Exercise directions: Find the lines in the material below that include the word "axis", count them, and give that count alone.

_ _ _

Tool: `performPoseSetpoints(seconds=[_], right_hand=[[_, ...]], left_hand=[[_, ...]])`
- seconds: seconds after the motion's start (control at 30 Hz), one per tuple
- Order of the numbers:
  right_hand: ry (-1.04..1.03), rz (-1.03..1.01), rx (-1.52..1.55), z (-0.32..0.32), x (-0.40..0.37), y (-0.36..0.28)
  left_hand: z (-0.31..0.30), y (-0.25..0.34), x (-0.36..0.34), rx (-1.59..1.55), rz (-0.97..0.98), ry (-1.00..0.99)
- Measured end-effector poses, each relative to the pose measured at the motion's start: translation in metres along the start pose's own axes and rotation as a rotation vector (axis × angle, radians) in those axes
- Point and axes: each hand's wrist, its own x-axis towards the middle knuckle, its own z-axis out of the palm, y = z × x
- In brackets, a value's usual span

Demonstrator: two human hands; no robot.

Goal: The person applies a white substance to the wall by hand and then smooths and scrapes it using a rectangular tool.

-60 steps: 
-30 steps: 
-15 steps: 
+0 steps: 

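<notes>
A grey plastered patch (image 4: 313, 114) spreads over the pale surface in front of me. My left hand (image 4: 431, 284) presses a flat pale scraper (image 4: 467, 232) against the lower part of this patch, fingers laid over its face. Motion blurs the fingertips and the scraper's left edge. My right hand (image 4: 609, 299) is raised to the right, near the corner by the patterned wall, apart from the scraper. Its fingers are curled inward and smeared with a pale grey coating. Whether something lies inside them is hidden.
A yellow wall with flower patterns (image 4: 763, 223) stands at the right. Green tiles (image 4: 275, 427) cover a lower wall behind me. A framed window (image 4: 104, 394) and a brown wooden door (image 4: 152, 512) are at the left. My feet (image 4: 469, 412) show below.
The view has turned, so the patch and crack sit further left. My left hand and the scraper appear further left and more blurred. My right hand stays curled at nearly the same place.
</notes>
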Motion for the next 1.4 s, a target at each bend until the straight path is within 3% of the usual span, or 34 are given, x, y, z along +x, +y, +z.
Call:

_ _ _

The completed task: 2